The Greenhouse EffectCertain gases, called greenhouse gases (primarily carbon dioxide and water vapor; but also methane, N2O, and CFCs), allow short wavelength radiation from the sun (UV and visible light) to penetrate through the lower atmosphere to the earth's surface. These same gases, however, absorb long wavelength radiation (infrared), which is the energy the earth reradiates back into space. The trapping of this infrared heat energy by these greenhouse gases results in global warming. Global warming has been evident since the beginning of the Industrial Revolution. Most scientists attribute global warming to the release of greenhouse gases through the burning of fossil fuels.

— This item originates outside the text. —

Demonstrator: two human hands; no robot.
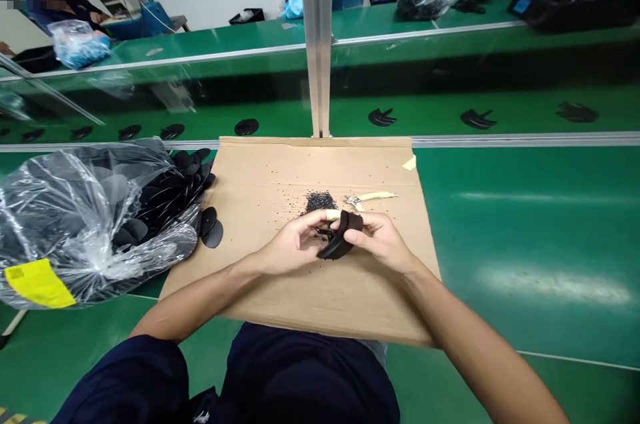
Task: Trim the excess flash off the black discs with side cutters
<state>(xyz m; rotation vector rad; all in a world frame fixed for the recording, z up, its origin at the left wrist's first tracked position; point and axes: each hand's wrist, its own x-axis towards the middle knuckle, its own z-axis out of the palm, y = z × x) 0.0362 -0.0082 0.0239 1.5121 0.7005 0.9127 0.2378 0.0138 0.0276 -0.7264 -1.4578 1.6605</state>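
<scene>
A black curved part (344,237) is held up between my two hands over the brown cardboard sheet (280,304). My right hand (383,241) is closed on its right side, thumb laid across the front. From the left, my left hand (285,247) has its fingers curled round the same part, and a pale wrap covers one fingertip. Some inner pieces of the part show dimly between the hands. Just beyond lie a pile of small black bits (320,201) and a pair of nippers (373,197) with pale yellow handles, partly hidden by the part.
At left, a clear plastic bag (90,211) spills black oval pieces (213,233) onto the cardboard's edge. A metal post (317,44) rises behind the cardboard. Black parts (383,117) lie spaced along the green strip (430,121) behind. Other people work across the bench.
</scene>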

The Haze Effect Suspended particles, such as dust and ash, can block out the earth's sunlight, thus reducing solar radiation and lowering mean global temperatures. The haze effect often generates exceptionally red sunsets due to the scattering of red wavelengths by submicron-size particles in the stratosphere and upper troposphere.


Volcanic eruptions can enhance all three of these climate effects to variable degrees. They contribute to ozone depletion, as well as to both cooling and warming of the earth's atmosphere. The role of volcanic eruptions on each climate effect is described below.


The halide acid HCl has been shown to be effective in destroying ozone; however, the latest studies show that most volcanic HCl is confined to the troposphere (below the stratosphere), where it is washed out by rain. Thus, it never has the opportunity to react with ozone. On the other hand, satellite data after the 1991 eruptions of Mt.Pinatubo (the Philippines) and Mt. Hudson (Chile) showed a 15-20% ozone loss at high latitudes, and a greater than 50% loss over the Antarctic! Thus, it appears that volcanic eruptions can play a significant role in reducing ozone levels. However, it is an indirect role, which cannot be directly attributed to volcanic HCl. Eruption-generated particles, or aerosols, appear to provide surfaces upon which chemical reactions take place. The particles themselves do not contribute to ozone destruction, but they interact with chlorine- and bromine-bearing compounds from human-made CFCs. Fortunately, volcanic particles will settle out of the stratosphere in two or three years, so that the effects of volcanic eruptions on ozone depletion are short lived. Although volcanic aerosols provide a catalyst for ozone depletion, the real culprits in destroying ozone are human-generated CFCs. Scientists expect the ozone layer to recover due to restrictions on CFCs and other ozone-depleting chemicals by the United Nations Montreal Protocol on Substances that Deplete the Ozone Layer. However, future volcanic eruptions will cause fluctuations in the recovery process.


Volcanic eruptions can enhance global warming by adding CO2 to the atmosphere. However, a far greater amount of CO2 is contributed to the atmosphere by human activities each year than by volcanic eruptions. T.M.Gerlach (1991, American Geophysical Union) notes that human-made CO2 exceeds the estimated global release of CO2 from volcanoes by at least 150 times. The small amount of global warming caused by eruption-generated greenhouse gases is offset by the far greater amount of global cooling caused by eruption-generated particles in the stratosphere (the haze effect). Greenhouse warming of the earth has been particularly evident since 1980. Without the cooling influence of such eruptions as El Chichon (1982) and Mt. Pinatubo (1991), described below, greenhouse warming would have been more pronounced.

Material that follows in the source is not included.